[haiku-development] Re: The Call for Scripting Languages: Lua

  • From: Rob Hoelz <rob@xxxxxxxxxxx>
  • To: haiku-development@xxxxxxxxxxxxx
  • Date: Sun, 27 Sep 2009 12:51:03 -0500

Donn Cave <donn@xxxxxxxxxxx> wrote:

> Quoth Stephan Assmus <superstippi@xxxxxx>,
> 
> > I would only use the second approach, if you can be sure that the
> > patch is rock-solid. If it is, then why isn't it part of the
> > official lua source code, yet? I would be suspicious, even though I
> > realize I might hurt the feelings of whoever produced the patch. :-)
> 
> A good point.  Python had a patch like that years ago, from a very
> well regarded developer but never accepted, so of course many
> versions later it's now impossible to apply it to a modern Python
> release.
> 
> > Then there is the issue of re-entrant versus multi-threaded.
> > re-entrant basically means that you don't have some static/global
> > variables getting in the way.

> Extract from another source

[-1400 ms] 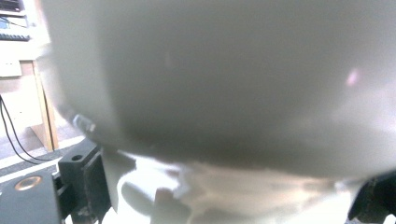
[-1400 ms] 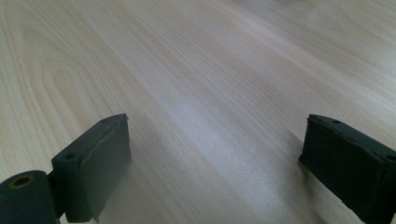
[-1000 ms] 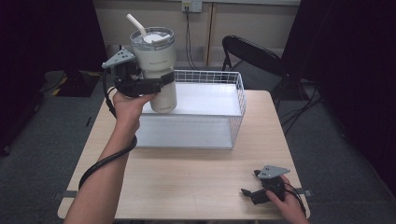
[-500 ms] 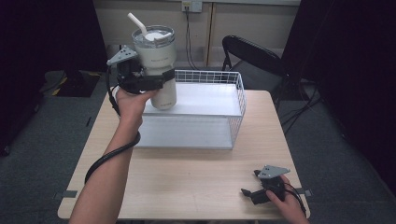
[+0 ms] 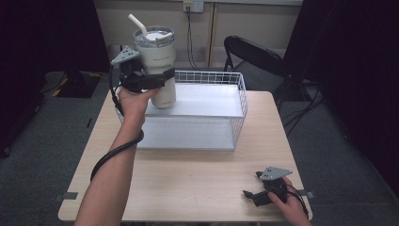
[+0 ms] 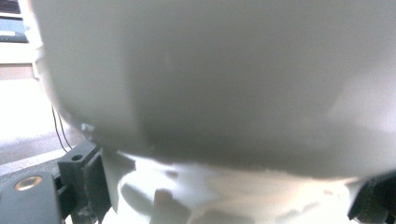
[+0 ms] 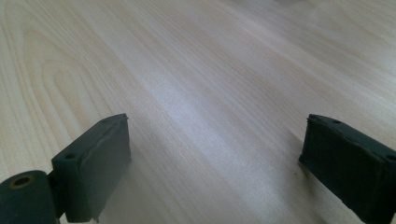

It does not automatically mean that
> > the program would work as a whole with regards to the interpreter
> > state.
> >
> > So the first approach does sound more robust to me.
> 
> It's more or less how the Python binding works.  To introduce another
> distinction, Python supports multiple threads, but the threads will
> not execute Python instructions concurrently - they're serialized by a
> mutex, and the BLooper has to acquire that mutex before returning
> to the interpreter.  That works fine, and in fact since with Python
> I never had the troubles other people report with Be API
> multithreading, I have wondered if this system is accidentally more
> robust.
> 
> The thread support helps, though.  For example, all external functions
> release the interpreter lock, so another thread can execute in the
> interpreter while an I/O completes.  Imagine the whole application
> stalling while some thread calls recv() - that would be awkward.
> 
>       Donn Cave, donn@xxxxxxxxxxx
> 
> 

I should clarify - the patch I was referring to is LuaThread, a patched 
distribution of Lua to allow multi-threaded programs, which comes along
with its own set of concurrency/synchronization primitives.  As far as
why it has not been merged into standard Lua, the Lua authors seldom
take in patches verbatim, and also, Lua has an extremely minimalist,
portable mindset, so anything that would prevent scripts from running
on a platform is omitted.  I'm not an official spokesperson for Lua,
however, so if you want an official answer, feel free to join us on
#lua or ask the mailing list. =)

There is a way to enable a global interpreter lock (or something like
it), but the functionality needs to be configured at compile time.
I think this would be acceptable until someone complains; however,
since Lua is designed to be modified by the programmer for their
application's needs, I would likely just tell the person to write their
application using LuaThread.  A Haiku distribution of Lua and a Haiku
distribution of LuaThread would offer the best of both worlds, I feel.